Will Tim Tebow be the savior in New York? Will Sanchez be the only starter in the NFL to take fewer snaps per game than his backup? Will the guy with the 55.3 percent completion rate and just four more touchdowns than interceptions in his career suddenly become more accurate and more adept as he lines up in the same stadium as the reigning Super Bowl champs and gets dressed in the same locker room as Tebow?
Maybe all of that chaos and drama and pressure can actually settle Sanchez down. Maybe the Giants winning the Super Bowl and Tebow coming to town will be good for him. Or maybe not. It's going to be fun to find out, that's for sure.
The Redskins weren't that bad last year, despite finishing last in the NFC East. It feels like it has been that way for quite some time.
Washington won as many games over the last three seasons as Green Bay won last year alone. If the Redskins think they can compete for future Super Bowls, they needed to get better at the quarterback position.
When Washington traded up to get Robert Griffin III, he instantly became the savior of the franchise.
Since being drafted, RGIII has become a Washington, D.C., icon before even taking a snap. He has to be the next Cam Newton or Matthew Stafford. He may even have to be better than that.
He just can't be a guy who won't pan out; Washington may not survive if he doesn't.
While Andrew Luck was drafted first in this year's draft and may be the better long-term prospect, nobody came out of the NFL draft a bigger star than RGIII. Now, right off the bat in D.C., he has to shine.
Michael Vick published a book this summer. During his book tour, he was asked about the Eagles' chances this season.
When I look at our football team and what we have on paper, I think about when I was growing up and the great San Francisco 49er teams, the great Green Bay Packer teams, and the great Dallas Cowboy teams, how they just positioned themselves to compete and be one of the best teams out there, Vick said.
I think we have a chance to be that. I think we have a chance to develop a dynasty.

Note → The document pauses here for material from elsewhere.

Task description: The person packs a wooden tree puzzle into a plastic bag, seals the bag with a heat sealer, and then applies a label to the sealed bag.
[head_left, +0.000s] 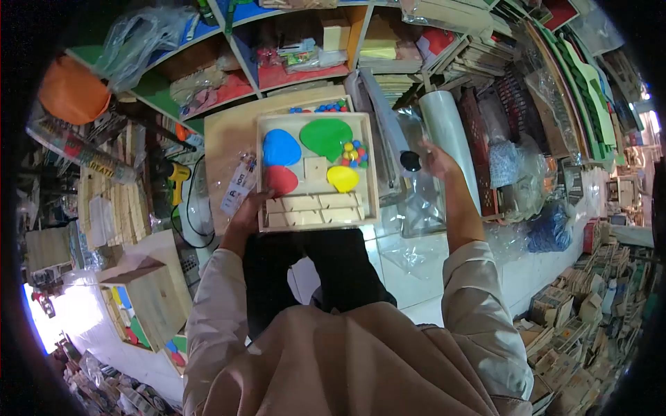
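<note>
My left hand (248,216) grips the left rim of a shallow wooden tray (373,173), its thumb over the edge. In the tray lie blue (282,148), green (326,139), red (281,182) and yellow (343,179) rounded pieces, a square wooden block (315,168), a cluster of coloured beads (354,154) and slotted wooden blocks (316,209). A labelled plastic packet (237,192) sits just above my left hand. To the right, my right hand (440,163) has its fingers curled at a clear plastic bag (422,201), close to a black round object (410,161).
Behind the tray stand compartment shelves (305,69) with packets. A plastic roll (449,139) lies beside my right hand. At left are a yellow power tool (179,182) with a black cable and an open wooden box (149,277). Wooden pieces (590,326) are heaped at right.
</note>
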The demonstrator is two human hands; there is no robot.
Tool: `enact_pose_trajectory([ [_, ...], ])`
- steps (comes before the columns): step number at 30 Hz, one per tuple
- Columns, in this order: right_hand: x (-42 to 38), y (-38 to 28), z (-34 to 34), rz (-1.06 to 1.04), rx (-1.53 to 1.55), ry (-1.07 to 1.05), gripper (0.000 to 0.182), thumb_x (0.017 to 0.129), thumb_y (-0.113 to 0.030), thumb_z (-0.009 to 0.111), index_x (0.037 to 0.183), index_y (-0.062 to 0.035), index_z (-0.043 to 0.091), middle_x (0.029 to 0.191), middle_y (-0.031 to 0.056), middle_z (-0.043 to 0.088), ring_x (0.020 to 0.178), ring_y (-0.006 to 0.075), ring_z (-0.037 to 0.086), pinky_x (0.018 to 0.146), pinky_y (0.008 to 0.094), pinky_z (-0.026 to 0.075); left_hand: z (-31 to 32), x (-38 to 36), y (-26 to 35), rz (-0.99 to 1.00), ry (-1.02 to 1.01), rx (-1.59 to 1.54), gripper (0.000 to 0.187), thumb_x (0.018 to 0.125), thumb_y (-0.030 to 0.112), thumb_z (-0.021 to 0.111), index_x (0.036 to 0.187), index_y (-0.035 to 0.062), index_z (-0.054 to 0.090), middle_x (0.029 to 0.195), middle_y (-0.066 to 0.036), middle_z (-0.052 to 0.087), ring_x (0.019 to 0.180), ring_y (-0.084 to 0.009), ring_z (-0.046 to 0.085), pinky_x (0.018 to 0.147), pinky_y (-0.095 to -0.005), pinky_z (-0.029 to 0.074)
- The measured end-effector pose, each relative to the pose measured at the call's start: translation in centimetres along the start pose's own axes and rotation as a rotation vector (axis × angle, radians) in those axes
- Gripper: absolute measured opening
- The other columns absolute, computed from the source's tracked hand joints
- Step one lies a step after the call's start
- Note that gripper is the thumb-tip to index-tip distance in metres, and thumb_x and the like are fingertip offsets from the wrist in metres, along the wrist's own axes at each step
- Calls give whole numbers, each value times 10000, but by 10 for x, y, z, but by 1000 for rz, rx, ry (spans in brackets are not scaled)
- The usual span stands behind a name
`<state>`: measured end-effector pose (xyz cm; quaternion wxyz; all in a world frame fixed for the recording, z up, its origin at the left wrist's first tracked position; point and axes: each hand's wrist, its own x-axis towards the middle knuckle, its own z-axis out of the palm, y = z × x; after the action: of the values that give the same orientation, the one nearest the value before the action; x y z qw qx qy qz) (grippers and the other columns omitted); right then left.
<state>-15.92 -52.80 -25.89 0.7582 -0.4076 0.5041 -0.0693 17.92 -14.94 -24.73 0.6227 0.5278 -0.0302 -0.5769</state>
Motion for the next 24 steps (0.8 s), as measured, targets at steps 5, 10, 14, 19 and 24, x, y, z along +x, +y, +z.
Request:
enact_pose_trajectory([
  [5,10,40,-38,-99,-154,-272,662,756,-324,731,1263,-41,414,977,69,624,791,199,607,720,348,499,11,51,4,-10,-18,-33,328,816,150,630,1118,60,536,932,-63,627,829,-183,632,728,-333,536],
  [10,2,58,-57,18,-35,-41,492,735,-30,716,1170,-24,486,881,51,616,814,194,617,711,337,507,9,71,-2,-45,-42,-69,386,813,167,637,1163,68,506,998,-70,615,873,-182,626,747,-331,534],
  [14,28,62,-55,-272,-807,382,398,771,-154,698,1099,10,544,923,78,625,783,196,608,720,315,492,18,69,-16,66,-28,-102,404,820,138,616,1191,63,476,1023,-70,597,873,-179,618,734,-328,531],
  [19,-30,-21,71,-718,-300,235,352,887,-271,576,1088,16,604,965,87,623,932,129,542,809,267,418,16,65,-20,64,-47,-112,411,822,109,601,1205,57,462,1008,-65,591,875,-174,606,740,-320,526],
  [24,-51,-31,120,-881,-828,333,286,862,-258,575,890,16,654,900,181,621,850,346,588,757,384,459,22,62,-12,125,15,-47,413,817,121,613,1202,67,472,985,-50,592,857,-160,602,720,-304,519],
])
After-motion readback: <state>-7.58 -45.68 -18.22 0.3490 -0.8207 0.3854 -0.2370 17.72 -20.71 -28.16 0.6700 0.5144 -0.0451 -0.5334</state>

Clearly, Vick knows the Eagles need to walk before they can run and run before they can fly. They need to make the playoffs before they can win a Super Bowl, and they need to win one championship before they can win enough to be considered a dynasty.
Unlike the idiotic Dream Team comment by backup quarterback Vince Young last season in Philadelphia, Vick's comment actually makes a little bit of sense. Vick was saying the Eagles have the talent to become a dynasty, but it's up to them to fulfill that promise and deliver on that potential. Vick isn't saying they are the team to beat in the NFC, more that it has the talent to beat those teams that are.
Was it brazen? Certainly, but it wasn't as stupid as some people think. Heading into the first week of the season, it still doesn't seem so crazy.
Vick's biggest problem will be staying healthy enough to lead this team back to the playoffs to start this dream of a dynasty on the right track. He needs to stay on the field.
Still, in a town seemingly constructed on top of one great, big, giant hot seat, Vick's comment best not become an albatross for the Birds this season. If it is, there probably won't be a next season for a lot of them.